Brief: Find all lines in the records that include the word "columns", and copy them out.

====

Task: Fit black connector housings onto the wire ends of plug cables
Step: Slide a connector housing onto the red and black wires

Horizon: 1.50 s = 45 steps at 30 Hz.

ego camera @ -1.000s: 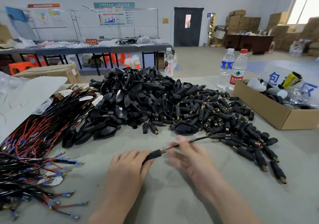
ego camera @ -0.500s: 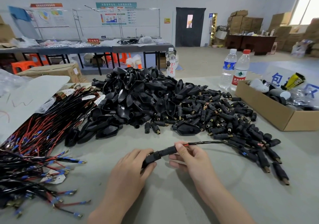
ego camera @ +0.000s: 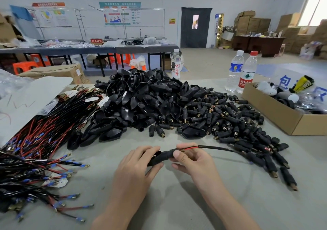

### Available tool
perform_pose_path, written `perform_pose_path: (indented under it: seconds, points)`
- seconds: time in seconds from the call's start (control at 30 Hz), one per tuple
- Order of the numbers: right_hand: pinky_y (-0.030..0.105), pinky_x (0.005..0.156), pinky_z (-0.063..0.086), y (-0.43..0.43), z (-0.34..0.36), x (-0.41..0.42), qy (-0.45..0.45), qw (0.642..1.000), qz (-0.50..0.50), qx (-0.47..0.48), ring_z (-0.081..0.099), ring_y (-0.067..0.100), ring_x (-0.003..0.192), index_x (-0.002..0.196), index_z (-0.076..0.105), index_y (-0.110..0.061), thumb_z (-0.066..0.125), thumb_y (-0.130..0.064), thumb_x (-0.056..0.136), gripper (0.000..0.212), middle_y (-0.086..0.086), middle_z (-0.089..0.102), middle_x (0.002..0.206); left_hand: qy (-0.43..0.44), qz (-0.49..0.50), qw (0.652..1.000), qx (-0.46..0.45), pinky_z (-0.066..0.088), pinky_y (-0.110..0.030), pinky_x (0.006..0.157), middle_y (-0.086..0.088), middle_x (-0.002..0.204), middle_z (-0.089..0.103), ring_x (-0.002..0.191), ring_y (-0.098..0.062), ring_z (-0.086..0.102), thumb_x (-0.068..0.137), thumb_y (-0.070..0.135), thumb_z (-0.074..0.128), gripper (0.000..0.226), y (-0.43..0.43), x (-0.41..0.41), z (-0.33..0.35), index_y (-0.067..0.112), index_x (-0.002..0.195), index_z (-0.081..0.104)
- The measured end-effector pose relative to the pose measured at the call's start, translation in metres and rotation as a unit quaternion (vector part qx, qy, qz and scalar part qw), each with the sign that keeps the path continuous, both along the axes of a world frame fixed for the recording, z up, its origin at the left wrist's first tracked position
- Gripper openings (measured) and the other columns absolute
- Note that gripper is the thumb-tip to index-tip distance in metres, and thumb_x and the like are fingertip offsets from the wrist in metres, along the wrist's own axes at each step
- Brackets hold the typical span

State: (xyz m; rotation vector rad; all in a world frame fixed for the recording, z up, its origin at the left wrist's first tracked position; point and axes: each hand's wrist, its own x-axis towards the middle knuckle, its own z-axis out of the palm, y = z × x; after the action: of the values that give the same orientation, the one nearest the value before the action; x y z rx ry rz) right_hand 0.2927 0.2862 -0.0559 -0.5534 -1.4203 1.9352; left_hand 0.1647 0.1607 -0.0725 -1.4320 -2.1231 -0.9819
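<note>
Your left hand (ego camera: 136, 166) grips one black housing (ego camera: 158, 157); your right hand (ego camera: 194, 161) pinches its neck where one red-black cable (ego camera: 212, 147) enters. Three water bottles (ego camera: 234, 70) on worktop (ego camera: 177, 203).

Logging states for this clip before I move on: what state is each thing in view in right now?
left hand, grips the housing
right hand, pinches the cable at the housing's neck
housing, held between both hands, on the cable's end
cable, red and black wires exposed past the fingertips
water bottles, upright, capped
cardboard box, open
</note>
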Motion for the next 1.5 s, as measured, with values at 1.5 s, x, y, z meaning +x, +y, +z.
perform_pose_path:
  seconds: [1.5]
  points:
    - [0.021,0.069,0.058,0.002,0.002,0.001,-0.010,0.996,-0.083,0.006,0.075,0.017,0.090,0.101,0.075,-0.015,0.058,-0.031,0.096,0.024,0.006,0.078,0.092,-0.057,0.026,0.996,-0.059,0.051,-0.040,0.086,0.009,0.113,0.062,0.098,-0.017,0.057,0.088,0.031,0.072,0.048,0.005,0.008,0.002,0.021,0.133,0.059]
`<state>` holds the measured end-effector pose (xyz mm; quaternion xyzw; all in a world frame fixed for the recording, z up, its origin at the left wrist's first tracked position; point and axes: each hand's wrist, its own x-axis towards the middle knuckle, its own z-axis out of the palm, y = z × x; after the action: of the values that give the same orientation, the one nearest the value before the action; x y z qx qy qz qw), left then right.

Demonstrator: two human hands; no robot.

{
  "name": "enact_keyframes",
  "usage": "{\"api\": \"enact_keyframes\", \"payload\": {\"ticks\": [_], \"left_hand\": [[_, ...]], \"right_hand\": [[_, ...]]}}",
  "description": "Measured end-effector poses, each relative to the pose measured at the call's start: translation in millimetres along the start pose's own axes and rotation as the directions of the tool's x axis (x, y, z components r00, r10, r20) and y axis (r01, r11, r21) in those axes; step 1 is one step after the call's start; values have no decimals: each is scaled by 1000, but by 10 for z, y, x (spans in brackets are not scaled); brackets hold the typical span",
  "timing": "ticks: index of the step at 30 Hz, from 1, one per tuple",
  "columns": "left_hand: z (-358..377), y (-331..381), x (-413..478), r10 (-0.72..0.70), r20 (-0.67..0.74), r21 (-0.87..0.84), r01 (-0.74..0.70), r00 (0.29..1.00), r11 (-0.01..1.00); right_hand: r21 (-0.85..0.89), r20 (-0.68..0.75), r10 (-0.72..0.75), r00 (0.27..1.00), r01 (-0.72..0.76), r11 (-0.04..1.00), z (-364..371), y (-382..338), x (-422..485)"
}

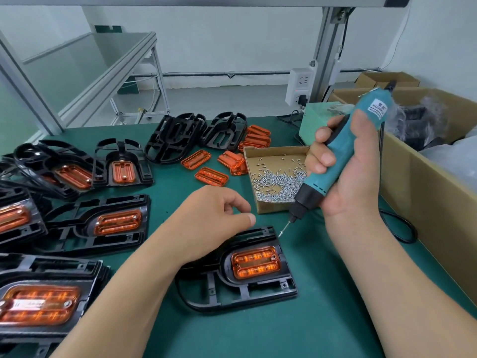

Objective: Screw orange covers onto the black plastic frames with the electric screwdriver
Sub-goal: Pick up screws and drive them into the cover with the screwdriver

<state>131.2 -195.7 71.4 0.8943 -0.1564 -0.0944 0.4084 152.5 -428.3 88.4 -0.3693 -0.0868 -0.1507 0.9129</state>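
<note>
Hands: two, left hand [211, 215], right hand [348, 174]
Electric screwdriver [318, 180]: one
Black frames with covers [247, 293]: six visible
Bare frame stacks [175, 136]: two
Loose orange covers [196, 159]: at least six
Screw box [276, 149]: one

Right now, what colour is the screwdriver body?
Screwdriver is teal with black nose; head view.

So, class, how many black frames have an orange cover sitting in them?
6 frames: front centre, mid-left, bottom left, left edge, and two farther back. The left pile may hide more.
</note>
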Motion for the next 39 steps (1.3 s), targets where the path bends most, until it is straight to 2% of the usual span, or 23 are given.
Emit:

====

Output for this task:
- Gripper openings (measured) and the other columns absolute
  "columns": "left_hand: z (-358..377), y (-331..381), x (-413..478), r10 (-0.72..0.70), r20 (-0.67..0.74), r21 (-0.87..0.84), r01 (-0.74..0.70), r00 (0.29..1.00), r11 (-0.01..1.00); right_hand: r21 (-0.85..0.89), r20 (-0.68..0.75), r10 (-0.72..0.75), r00 (0.27..1.00), r01 (-0.72..0.76), r11 (-0.04..1.00), z (-364..371), y (-382..338), x (-422..485)"

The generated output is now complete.